Even for the beta of Crysis 2, this is an extremely ineffective build w/ these restraints. What will your friend say when he starts getting micro-stuttering w/ these massively overpowered cards in a simple game like wow? SLI will likely end up being worse than a single card in many ways, not to mention that there is, again, absolutely no need or benefit he will see from it. He ends up paying about $300+ more for extra problems that way. AMD is also a poor choice if your going for anything speedy right now. I mean, I say KTR's build is probably the most solid, and sure he'll be happy w/ it. We benchmark on this forum and like new technology, which is why we go over what we "need." My rig is under what I want, and always a work in progress, like many here. Your friend isn't benching or going to be working on his rig (afaik) and is just throwing away money in more ways than one for simple lack of reason, he thinks he knows what he wants w/o really knowing anything about it. If you'd like to keep it that way fine, but I'd at least try to educate him and get him to do a intel/ non-sli build.


----------



## Katanai (Aug 11, 2008)

farlex85 said:


> Even for the beta of Crysis 2, this is an extremely ineffective build w/ these restraints. What will your friend say when he starts getting micro-stuttering w/ these massively overpowered cards in a simple game like wow? SLI will likely end up being worse than a single card in many ways, not to mention that there is, again, absolutely no need or benefit he will see from it. AMD is also a poor choice if your going for anything speedy right now. I mean, I say CD Dude's build is probably the most solid, and sure he'll be happy w/ it. We benchmark on this forum and like new technology, which is why we go over what we "need." My rig is under what I want, and always a work in progress, like many here. Your friend isn't benching or going to be working on his rig (afaik) and is just throwing away money in more ways than one for simple lack of reason, he thinks he knows what he wants w/o really knowing anything about it. If you'd like to keep it that way fine, but I'd at least try to educate him and get him to do a intel/ non-sli build.

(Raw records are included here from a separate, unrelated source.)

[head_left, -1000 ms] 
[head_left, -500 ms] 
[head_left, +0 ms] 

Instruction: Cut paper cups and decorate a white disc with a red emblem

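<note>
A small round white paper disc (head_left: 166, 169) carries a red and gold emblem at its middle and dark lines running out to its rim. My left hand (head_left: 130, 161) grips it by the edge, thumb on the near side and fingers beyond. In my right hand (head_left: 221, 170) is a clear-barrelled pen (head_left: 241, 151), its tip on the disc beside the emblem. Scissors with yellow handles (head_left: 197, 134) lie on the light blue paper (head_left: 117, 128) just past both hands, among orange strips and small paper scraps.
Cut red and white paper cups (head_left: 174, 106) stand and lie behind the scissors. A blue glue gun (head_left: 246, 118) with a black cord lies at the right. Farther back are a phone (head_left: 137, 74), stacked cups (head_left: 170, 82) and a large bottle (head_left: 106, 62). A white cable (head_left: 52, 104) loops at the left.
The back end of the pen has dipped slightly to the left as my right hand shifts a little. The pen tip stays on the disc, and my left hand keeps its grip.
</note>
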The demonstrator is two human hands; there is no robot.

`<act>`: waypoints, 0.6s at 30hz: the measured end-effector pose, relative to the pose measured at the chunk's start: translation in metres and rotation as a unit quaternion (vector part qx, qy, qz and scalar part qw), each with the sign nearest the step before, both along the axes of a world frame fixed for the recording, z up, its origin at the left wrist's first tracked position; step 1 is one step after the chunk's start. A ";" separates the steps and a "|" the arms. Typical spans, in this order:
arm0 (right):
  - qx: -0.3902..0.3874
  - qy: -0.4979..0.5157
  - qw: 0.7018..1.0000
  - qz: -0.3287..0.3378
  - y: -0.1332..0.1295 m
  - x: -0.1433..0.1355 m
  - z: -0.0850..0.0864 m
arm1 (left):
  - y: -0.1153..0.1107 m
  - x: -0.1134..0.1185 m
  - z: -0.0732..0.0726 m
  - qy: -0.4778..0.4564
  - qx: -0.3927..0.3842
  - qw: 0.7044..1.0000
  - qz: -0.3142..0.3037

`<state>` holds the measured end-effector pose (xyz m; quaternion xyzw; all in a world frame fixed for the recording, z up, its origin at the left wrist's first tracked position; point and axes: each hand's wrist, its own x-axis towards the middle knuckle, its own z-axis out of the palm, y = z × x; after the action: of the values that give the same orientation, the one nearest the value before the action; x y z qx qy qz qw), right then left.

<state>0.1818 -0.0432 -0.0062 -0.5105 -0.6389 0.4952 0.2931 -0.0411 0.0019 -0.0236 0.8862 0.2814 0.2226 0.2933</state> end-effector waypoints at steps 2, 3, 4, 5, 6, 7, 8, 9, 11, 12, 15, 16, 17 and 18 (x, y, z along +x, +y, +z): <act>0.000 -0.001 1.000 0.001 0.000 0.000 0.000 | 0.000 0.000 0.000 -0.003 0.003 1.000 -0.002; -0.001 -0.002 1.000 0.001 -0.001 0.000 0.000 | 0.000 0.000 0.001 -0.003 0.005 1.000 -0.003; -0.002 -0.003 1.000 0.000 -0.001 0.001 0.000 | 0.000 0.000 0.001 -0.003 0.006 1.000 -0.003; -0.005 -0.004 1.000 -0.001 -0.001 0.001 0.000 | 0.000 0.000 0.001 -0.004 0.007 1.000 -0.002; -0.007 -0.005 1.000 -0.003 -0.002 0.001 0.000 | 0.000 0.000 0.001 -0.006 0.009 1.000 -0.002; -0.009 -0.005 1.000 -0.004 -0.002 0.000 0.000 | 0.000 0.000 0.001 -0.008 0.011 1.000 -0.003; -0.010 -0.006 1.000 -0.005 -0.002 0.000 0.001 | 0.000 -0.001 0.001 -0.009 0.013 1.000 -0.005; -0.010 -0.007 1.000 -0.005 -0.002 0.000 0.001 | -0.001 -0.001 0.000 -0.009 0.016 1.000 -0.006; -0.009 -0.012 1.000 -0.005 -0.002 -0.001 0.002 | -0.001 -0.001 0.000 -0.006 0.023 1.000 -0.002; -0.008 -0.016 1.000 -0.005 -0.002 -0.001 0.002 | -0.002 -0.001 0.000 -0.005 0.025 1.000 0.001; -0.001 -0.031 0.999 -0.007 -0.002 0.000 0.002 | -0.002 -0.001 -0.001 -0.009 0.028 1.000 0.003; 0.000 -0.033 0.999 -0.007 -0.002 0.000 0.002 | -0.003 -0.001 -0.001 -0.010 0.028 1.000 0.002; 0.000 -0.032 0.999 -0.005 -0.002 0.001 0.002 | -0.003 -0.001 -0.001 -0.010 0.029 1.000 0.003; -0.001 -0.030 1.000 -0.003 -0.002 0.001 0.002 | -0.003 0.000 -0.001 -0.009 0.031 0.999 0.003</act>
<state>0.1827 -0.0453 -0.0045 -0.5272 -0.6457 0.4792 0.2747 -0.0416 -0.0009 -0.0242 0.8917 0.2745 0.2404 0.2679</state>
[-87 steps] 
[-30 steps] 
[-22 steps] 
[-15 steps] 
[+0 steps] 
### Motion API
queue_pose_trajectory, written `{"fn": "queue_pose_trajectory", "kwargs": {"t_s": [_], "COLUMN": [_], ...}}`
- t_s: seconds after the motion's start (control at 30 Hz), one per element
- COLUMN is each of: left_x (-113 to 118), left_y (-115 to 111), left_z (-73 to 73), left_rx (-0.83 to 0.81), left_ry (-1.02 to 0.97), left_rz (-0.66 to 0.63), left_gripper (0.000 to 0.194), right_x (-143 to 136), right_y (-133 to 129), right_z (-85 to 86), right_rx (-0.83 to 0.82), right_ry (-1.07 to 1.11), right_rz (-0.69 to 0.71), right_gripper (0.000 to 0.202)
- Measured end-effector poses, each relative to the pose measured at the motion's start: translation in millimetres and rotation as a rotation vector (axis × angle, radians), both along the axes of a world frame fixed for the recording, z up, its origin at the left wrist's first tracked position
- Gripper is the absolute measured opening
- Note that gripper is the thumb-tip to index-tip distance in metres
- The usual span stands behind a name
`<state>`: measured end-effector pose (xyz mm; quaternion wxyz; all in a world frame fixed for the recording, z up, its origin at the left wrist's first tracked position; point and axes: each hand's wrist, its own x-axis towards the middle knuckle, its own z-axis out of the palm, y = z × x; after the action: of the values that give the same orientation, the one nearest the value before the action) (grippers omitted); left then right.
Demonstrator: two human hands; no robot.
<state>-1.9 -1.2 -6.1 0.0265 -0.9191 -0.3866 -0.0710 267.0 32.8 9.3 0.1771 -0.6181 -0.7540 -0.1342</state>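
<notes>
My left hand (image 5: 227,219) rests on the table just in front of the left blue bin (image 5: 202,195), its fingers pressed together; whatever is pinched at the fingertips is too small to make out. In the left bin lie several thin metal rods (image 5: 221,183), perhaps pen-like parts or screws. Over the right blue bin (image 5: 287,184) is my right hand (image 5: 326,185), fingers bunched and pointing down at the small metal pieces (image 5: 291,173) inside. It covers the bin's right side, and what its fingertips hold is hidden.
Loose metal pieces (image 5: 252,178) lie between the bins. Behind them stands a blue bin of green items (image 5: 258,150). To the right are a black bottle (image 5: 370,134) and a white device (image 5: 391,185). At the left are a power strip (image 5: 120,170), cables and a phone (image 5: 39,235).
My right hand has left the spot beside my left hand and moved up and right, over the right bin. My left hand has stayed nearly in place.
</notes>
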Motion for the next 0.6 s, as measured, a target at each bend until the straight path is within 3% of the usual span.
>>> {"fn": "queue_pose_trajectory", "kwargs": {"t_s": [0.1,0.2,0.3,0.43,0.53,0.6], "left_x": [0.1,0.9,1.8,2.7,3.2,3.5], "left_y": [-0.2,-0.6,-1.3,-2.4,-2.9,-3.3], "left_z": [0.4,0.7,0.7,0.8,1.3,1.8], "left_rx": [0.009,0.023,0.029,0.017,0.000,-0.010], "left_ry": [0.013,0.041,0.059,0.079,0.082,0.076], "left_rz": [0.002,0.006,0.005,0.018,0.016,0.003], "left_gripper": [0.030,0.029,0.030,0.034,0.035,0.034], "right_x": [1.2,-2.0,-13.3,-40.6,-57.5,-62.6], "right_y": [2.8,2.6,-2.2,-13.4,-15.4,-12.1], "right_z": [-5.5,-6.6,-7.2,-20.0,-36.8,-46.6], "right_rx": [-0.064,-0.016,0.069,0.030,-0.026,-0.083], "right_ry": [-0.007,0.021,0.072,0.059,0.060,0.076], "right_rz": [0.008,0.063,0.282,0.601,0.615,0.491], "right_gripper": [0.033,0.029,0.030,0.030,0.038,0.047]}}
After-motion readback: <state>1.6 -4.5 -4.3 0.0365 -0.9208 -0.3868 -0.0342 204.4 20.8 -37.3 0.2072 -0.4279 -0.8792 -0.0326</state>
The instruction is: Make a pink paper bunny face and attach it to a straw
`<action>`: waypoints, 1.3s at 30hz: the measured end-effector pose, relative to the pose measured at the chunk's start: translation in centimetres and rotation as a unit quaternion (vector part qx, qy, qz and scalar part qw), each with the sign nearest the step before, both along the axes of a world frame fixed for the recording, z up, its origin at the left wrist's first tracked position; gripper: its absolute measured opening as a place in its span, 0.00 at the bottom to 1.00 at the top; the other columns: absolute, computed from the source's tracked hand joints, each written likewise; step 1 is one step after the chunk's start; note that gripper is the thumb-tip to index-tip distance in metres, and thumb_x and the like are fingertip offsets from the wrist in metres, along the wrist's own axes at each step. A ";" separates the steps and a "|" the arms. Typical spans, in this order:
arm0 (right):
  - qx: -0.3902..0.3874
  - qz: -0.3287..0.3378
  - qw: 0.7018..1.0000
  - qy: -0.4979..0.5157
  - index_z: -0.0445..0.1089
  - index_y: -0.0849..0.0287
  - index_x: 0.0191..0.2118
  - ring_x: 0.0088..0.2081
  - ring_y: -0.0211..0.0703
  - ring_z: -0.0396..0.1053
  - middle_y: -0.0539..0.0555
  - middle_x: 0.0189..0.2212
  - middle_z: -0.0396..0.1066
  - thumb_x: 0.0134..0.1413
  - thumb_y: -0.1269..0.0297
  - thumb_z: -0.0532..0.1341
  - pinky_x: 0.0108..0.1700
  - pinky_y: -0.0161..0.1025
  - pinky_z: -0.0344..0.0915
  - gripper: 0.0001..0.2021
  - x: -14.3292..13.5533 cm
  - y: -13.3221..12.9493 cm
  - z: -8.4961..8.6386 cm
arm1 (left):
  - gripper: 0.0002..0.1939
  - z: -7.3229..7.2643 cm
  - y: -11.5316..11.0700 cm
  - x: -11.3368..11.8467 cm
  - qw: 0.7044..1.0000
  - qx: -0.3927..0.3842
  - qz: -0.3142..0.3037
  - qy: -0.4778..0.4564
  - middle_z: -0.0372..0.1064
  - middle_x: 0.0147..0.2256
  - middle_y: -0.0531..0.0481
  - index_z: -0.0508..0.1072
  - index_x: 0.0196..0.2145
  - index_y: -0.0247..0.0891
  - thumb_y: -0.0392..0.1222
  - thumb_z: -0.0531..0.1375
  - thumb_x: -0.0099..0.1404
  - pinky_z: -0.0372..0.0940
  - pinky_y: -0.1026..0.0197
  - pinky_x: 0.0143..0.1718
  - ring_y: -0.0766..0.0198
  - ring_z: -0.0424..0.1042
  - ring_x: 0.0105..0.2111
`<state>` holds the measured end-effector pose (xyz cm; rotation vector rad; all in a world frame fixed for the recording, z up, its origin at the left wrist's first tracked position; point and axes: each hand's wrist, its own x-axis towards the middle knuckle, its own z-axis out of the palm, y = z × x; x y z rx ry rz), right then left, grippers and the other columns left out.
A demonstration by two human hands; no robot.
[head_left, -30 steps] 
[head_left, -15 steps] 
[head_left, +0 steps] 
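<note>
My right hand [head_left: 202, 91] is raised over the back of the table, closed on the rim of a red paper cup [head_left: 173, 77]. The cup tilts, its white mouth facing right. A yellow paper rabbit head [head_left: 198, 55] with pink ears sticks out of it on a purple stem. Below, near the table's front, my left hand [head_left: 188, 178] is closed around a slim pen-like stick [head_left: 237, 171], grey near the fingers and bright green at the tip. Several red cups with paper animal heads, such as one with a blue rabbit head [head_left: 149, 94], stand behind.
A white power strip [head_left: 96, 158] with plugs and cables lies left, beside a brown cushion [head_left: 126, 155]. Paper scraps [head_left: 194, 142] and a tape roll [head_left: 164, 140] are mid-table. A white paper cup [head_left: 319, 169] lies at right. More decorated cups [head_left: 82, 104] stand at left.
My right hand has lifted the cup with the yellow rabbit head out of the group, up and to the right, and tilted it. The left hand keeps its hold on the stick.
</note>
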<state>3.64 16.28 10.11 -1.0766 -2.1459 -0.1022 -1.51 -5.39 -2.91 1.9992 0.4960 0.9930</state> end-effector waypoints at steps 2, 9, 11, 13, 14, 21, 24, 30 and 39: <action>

That's exactly the reason, my friend that the system I've posted is the best. You get micro stuttering? Fine then, just shut down SLI and use the second card for PhysX. How about that? One of those cards can play any game at any setting. A single 9600GT can't.Some people throw away double that amount in one second at a gambling table. Who are we to judge? If the guy wants a 1500$ PC let's just make sure he gets the best parts. Someone at this exact moment (probably) is buying a 5000$ Alienware system. And we argue over what?


----------



## FatForester (Aug 11, 2008)

Ahhzz said:


> Fair enough, altho the "thoughts?" question, you gotta admit, was pretty directly a request for thoughts on what would be the best way to spend the $1500.



Not really. Saying "Given: $1500, Needs: WoW" is pretty ambiguous, since a lot of people here are excellent at building exactly what you need without any overspending. Shooting down Shadow for helping you out and trying to save you hundreds of dollars is irrational on your part, not his. 

I've got to agree with him, as I used to (ashamedly) play WoW on my old computer on max settings @1280x1024. That was over 2 1/2 years ago on an AMD 3500+, 1GB DDR, and an X800XT. If all your friend is going to play is WoW, you could definitely build him a cheaper system suited to his needs instead of how much he's willing to spend.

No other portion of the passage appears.